Exercise objective: From the data, copy out every line in which the word "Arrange" appears.

Given information:

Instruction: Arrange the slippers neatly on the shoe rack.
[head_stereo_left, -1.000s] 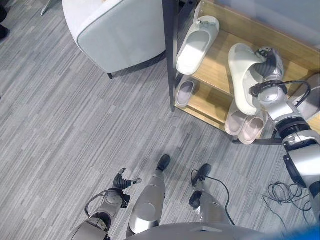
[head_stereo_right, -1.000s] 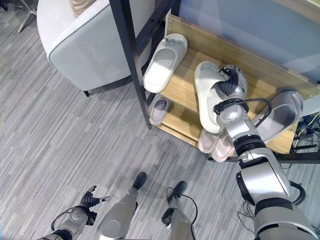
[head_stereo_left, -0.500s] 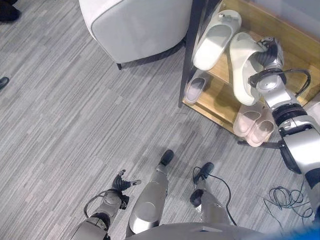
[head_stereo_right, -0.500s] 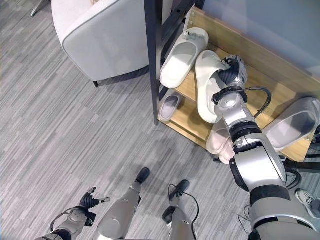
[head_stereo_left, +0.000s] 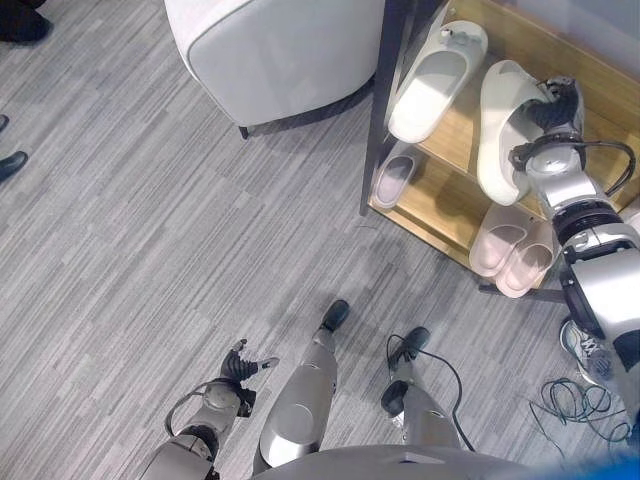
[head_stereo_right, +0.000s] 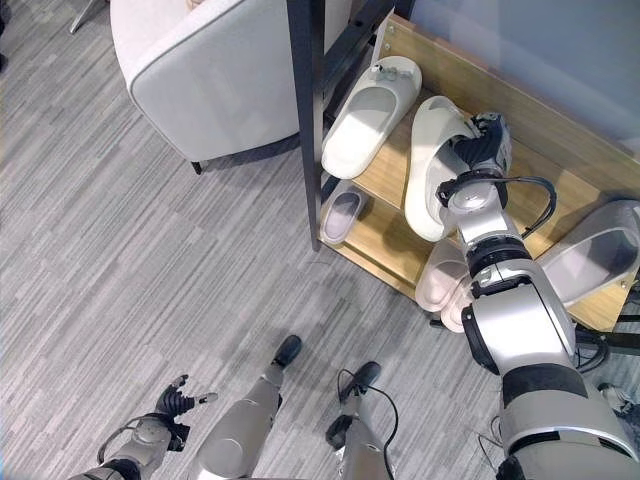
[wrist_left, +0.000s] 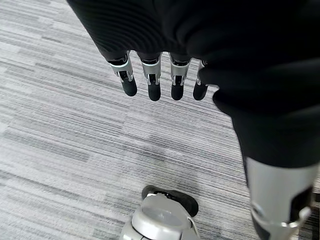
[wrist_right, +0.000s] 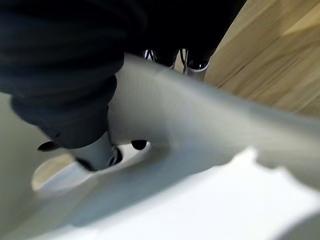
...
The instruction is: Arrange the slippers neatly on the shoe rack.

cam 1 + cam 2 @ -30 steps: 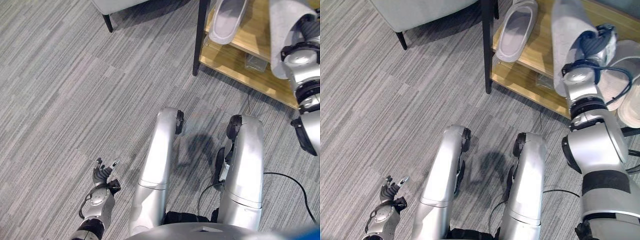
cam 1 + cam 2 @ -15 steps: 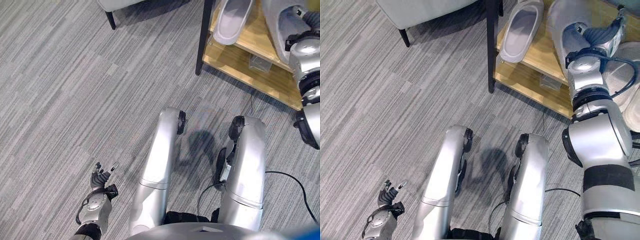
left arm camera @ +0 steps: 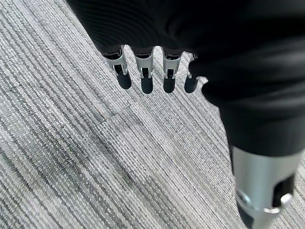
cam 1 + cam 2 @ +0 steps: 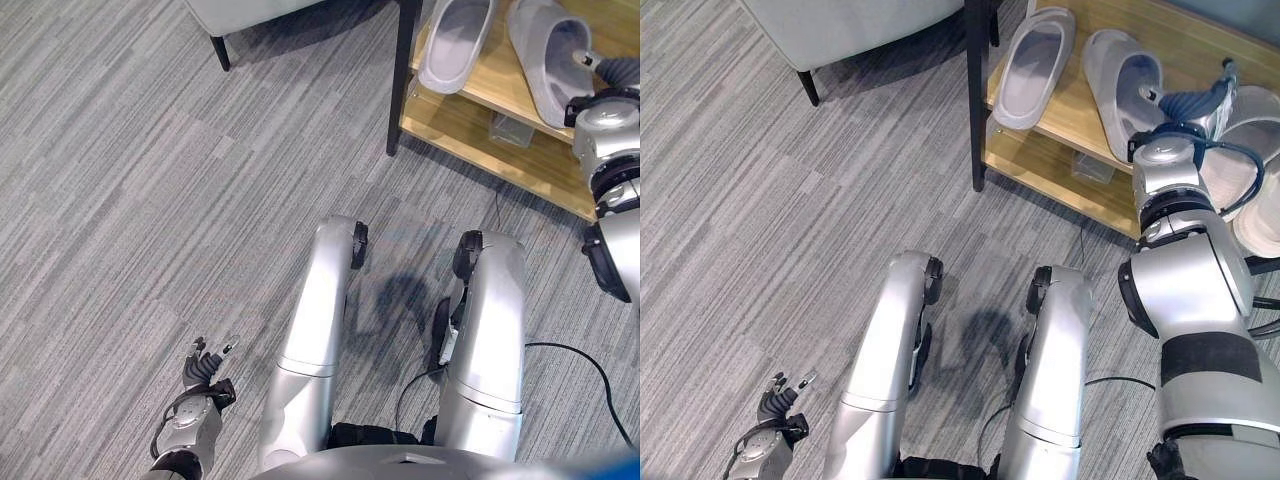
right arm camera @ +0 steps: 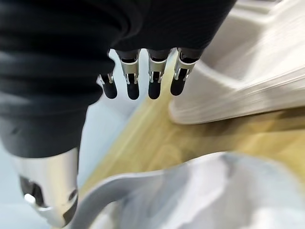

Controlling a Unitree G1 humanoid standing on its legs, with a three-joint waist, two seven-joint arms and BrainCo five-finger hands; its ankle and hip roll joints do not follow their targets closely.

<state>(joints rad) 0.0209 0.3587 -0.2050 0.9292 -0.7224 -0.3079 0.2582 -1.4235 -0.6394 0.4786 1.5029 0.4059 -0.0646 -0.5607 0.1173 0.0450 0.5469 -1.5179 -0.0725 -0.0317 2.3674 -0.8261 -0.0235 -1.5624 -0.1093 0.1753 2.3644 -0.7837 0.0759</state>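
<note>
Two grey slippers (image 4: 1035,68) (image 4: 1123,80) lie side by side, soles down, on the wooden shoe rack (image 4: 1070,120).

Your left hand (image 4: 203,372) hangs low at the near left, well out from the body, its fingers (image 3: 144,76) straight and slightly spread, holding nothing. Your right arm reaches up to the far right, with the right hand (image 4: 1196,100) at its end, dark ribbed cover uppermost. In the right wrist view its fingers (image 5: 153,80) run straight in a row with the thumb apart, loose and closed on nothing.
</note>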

Solution:
Instruction: Arrange the slippers neatly on the shoe rack.
The instruction is: Arrange the slippers neatly on the shoe rack.

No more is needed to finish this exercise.